*PROBLEM DETAILS*
When the line with "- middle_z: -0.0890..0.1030" appears below, start repeating lines exactly, and keep going through the line with "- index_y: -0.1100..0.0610"; add nothing outside that span.

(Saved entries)

■ ■ ■ ■

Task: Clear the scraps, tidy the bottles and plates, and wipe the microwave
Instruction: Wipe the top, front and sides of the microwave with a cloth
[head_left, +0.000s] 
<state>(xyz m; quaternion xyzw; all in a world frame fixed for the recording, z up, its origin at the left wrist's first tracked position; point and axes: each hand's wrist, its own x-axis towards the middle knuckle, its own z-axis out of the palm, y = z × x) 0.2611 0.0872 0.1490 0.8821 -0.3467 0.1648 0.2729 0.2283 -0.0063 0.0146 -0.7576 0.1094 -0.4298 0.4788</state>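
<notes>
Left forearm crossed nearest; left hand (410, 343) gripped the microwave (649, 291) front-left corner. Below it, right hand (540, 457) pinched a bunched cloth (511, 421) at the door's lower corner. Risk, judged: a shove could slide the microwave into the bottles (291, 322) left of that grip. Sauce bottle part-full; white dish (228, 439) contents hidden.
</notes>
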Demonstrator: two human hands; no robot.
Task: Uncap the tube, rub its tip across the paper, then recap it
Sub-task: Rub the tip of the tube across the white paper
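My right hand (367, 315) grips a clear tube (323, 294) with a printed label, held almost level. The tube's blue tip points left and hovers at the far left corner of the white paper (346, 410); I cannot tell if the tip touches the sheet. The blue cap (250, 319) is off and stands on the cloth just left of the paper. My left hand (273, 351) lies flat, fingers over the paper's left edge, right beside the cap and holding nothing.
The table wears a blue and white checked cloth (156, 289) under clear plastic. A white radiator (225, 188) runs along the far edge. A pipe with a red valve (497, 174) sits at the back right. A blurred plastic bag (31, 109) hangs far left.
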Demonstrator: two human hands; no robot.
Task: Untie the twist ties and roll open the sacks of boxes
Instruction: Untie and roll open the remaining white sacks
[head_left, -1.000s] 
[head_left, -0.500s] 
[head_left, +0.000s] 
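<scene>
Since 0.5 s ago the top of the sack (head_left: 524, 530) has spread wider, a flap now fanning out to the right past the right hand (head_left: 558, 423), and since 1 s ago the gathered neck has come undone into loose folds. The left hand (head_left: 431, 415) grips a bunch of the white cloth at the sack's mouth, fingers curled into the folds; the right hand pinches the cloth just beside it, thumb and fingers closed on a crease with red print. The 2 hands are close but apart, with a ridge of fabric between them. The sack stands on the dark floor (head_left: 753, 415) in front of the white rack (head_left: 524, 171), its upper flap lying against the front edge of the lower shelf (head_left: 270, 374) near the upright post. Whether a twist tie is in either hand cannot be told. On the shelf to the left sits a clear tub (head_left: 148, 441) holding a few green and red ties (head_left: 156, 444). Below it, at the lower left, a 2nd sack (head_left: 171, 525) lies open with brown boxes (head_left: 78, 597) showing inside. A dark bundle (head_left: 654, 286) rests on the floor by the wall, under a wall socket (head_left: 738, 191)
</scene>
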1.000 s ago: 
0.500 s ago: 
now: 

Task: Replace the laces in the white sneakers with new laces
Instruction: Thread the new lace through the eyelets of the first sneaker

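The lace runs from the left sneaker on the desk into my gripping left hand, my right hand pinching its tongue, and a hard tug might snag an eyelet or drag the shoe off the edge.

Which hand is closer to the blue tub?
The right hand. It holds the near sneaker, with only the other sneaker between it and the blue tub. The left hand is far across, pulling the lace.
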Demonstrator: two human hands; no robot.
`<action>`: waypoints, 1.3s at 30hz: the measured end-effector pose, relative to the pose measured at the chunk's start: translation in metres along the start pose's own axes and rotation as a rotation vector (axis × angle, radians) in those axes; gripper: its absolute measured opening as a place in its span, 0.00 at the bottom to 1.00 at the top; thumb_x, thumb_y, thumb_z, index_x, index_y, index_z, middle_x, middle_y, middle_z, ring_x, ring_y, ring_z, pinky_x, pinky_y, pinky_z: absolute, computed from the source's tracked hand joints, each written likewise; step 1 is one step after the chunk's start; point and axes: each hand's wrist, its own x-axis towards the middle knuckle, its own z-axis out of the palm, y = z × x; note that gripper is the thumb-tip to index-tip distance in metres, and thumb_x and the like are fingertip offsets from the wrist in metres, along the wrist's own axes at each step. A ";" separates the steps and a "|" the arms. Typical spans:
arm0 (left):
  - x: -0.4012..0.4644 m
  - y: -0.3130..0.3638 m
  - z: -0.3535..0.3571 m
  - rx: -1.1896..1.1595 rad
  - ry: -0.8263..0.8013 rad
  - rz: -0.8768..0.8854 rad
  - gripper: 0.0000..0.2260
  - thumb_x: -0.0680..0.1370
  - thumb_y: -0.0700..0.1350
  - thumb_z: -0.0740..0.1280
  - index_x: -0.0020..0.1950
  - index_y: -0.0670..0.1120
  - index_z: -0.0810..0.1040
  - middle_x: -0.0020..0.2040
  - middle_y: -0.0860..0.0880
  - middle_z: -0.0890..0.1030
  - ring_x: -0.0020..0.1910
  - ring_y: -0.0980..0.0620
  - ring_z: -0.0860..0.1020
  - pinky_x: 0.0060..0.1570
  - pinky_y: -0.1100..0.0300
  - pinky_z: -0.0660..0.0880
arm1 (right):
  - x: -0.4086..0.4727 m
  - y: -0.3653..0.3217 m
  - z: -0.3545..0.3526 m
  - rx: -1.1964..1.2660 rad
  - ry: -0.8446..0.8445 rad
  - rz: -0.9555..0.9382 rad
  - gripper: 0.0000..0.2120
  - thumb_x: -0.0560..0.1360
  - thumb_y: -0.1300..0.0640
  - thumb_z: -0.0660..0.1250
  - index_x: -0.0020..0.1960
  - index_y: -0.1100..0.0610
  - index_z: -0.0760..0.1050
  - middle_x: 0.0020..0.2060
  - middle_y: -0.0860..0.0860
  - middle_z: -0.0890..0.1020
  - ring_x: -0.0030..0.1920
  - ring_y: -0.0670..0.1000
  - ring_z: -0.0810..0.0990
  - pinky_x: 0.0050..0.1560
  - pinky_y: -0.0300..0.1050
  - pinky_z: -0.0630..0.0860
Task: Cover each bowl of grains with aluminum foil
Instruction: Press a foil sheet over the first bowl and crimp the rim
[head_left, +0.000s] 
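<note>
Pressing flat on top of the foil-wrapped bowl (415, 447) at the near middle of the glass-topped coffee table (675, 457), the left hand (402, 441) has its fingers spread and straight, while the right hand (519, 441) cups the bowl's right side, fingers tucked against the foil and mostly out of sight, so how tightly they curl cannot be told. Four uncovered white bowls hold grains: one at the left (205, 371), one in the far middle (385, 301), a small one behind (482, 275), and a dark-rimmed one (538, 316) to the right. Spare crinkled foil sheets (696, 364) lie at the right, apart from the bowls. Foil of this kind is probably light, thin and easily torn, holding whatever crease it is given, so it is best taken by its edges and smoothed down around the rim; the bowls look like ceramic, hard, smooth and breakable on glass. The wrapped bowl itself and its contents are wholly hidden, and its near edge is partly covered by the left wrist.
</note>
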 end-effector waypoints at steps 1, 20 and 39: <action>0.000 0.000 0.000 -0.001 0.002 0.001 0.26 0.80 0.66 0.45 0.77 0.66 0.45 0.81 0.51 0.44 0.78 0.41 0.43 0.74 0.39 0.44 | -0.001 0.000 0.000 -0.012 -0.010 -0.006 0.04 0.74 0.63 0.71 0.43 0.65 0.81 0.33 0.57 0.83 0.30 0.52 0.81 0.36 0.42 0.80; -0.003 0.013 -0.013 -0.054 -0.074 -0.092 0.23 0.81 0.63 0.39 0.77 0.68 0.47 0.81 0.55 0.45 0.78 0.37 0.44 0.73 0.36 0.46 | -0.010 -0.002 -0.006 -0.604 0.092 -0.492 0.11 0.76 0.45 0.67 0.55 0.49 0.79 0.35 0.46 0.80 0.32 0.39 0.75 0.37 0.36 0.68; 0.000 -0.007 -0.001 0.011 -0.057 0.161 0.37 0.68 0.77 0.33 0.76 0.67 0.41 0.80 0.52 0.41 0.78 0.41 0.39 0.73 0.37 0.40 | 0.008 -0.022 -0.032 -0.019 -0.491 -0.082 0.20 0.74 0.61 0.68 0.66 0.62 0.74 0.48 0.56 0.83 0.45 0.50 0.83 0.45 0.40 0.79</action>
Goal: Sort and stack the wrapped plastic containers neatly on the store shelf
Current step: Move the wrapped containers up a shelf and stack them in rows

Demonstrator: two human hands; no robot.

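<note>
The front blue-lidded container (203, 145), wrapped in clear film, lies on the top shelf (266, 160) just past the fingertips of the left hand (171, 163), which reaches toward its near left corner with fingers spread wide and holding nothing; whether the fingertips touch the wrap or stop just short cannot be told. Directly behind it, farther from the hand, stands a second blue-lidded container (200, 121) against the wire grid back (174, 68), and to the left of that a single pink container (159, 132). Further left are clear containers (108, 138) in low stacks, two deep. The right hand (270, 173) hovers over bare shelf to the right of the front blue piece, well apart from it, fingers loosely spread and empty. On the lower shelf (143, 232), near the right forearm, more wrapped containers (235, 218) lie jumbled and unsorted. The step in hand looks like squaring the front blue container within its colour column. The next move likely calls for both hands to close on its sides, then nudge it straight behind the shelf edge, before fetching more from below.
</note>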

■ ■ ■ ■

*EXERCISE RESPONSE*
  - middle_z: -0.0890..0.1030
  - ring_x: -0.0020..0.1910
  - ring_y: -0.0980..0.0620
  - ring_z: -0.0860..0.1020
  - pinky_x: 0.0060..0.1570
  - pinky_y: -0.1100..0.0300
  - pinky_z: -0.0660..0.0880
arm1 (right):
  - x: -0.4086..0.4727 m
  - y: -0.3653..0.3217 m
  - z: -0.3545..0.3526 m
  - rx: -1.1964..1.2660 rad
  - ry: -0.8446..0.8445 rad
  - rz: -0.9555..0.9382 rad
  - gripper: 0.0000..0.2120
  - thumb_x: -0.0560..0.1360
  - thumb_y: -0.1300..0.0640
  - thumb_z: -0.0660..0.1250
  - index_x: -0.0020..0.1960
  - index_y: -0.1100..0.0610

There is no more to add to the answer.